**Prompt**
When you reach the line that contains "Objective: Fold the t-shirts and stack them" in the data below, start reproducing lines exactly, and stop after the line that contains "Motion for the".

**Input data**
......

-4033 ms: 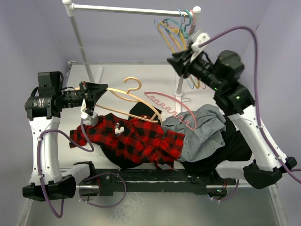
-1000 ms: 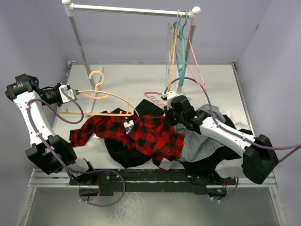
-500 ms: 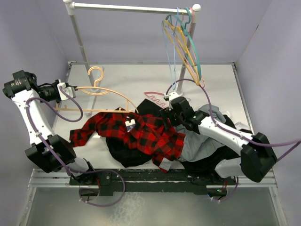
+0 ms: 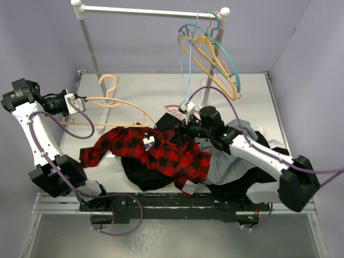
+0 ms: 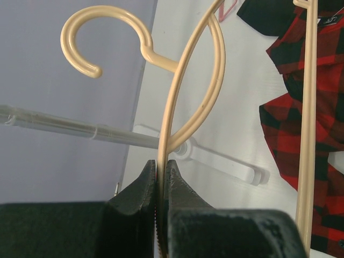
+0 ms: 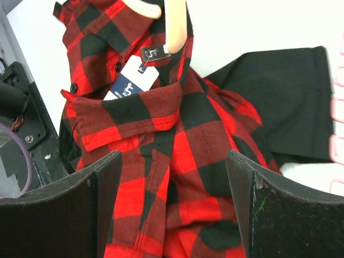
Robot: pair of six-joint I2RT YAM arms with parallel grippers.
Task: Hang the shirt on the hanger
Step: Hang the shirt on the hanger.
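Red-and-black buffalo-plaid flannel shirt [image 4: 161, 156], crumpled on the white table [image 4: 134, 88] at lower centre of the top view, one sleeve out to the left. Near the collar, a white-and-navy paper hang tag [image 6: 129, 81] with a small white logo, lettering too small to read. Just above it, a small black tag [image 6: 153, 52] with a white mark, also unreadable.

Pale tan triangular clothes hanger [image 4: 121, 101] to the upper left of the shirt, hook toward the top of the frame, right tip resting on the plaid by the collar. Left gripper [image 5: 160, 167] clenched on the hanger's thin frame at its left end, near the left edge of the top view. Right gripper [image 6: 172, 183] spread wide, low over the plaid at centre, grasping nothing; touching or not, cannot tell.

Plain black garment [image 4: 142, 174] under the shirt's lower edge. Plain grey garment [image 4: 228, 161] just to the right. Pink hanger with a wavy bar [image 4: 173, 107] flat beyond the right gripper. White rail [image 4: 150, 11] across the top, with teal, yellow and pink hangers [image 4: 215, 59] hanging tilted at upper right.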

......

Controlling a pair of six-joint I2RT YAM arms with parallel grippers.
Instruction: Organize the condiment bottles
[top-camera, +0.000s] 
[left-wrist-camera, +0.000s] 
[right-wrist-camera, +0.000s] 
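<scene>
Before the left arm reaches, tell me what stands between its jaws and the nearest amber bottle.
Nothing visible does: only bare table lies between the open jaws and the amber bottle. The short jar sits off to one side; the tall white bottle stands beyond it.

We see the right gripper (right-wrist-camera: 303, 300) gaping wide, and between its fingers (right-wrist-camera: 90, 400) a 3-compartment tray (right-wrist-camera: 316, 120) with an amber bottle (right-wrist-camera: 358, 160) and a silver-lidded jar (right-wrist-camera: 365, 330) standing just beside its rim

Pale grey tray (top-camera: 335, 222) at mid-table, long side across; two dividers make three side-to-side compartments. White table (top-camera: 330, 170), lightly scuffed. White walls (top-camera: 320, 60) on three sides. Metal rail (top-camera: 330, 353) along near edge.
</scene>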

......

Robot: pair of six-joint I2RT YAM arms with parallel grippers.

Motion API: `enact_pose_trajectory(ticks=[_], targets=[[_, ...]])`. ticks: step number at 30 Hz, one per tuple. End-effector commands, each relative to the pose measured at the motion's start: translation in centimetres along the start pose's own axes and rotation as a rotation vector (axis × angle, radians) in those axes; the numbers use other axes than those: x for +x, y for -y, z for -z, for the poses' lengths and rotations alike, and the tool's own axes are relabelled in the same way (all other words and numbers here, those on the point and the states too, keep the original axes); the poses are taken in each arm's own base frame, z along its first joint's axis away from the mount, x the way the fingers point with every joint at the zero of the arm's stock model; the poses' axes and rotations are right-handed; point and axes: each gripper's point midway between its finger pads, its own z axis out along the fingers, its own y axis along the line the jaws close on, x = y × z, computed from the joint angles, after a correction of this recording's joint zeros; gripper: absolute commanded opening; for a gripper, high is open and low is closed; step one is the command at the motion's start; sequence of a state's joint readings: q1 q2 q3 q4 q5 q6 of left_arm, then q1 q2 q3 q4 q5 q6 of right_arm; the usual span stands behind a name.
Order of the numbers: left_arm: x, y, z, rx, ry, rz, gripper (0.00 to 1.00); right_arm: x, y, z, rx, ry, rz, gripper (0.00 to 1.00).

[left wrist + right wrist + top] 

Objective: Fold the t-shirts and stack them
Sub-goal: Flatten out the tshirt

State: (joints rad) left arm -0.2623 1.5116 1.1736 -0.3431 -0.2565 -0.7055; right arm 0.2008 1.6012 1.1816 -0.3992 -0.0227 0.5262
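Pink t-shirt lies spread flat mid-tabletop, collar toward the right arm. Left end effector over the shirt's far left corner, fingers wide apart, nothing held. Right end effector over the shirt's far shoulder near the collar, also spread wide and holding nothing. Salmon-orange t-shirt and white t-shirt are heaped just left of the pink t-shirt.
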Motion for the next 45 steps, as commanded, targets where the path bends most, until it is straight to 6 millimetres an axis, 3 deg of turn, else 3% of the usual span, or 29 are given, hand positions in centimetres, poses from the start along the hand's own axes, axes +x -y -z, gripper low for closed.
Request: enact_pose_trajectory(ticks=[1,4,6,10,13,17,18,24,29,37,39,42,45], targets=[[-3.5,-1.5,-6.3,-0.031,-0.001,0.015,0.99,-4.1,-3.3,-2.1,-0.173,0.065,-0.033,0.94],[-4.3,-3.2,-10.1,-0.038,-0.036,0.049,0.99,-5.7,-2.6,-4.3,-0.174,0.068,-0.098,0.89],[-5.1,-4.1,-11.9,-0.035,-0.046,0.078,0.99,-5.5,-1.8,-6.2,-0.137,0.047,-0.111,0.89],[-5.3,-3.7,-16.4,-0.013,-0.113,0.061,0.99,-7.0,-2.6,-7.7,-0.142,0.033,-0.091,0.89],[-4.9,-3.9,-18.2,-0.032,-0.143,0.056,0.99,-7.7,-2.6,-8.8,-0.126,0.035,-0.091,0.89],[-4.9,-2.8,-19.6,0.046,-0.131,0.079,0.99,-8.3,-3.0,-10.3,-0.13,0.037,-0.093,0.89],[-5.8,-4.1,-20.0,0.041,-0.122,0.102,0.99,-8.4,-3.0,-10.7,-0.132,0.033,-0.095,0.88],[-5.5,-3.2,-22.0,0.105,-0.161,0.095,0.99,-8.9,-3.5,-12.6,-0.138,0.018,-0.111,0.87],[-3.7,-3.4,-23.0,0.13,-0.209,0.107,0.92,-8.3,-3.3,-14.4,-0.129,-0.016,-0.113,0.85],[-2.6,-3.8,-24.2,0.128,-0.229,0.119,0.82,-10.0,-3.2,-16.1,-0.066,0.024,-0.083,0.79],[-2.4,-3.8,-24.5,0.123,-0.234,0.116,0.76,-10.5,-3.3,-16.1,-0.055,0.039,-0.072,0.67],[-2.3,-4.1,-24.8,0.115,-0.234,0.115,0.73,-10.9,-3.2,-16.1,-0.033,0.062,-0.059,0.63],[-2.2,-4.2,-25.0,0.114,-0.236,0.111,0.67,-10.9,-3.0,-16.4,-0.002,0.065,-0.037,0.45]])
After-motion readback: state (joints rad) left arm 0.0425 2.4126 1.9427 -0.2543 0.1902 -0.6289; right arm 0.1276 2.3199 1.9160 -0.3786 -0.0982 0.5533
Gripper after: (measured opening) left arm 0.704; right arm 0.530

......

**Result below**
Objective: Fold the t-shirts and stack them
Sub-goal: Flatten out the tshirt

State: (joints rad) left arm -0.2623 1.5116 1.1736 -0.3431 -0.2565 -0.7055; right arm 0.2008 1.6012 1.1816 -0.3992 -0.0227 0.5262
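Pink t-shirt lies spread flat mid-tabletop, collar toward the right arm. Left end effector over the shirt's far left corner, fingers wide apart, nothing held. Right end effector over the shirt's far shoulder near the collar, also spread wide and holding nothing. Salmon-orange t-shirt and white t-shirt are heaped just left of the pink t-shirt.
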Motion for the next 45 steps, as commanded, targets where the path bends most, until it is straight to 6 millimetres an axis, 3 deg of turn, else 3% of the usual span, or 29 are given, hand positions in centimetres, poses from the start along the hand's own axes, axes +x -y -z, gripper low for closed.

This output has come to an end.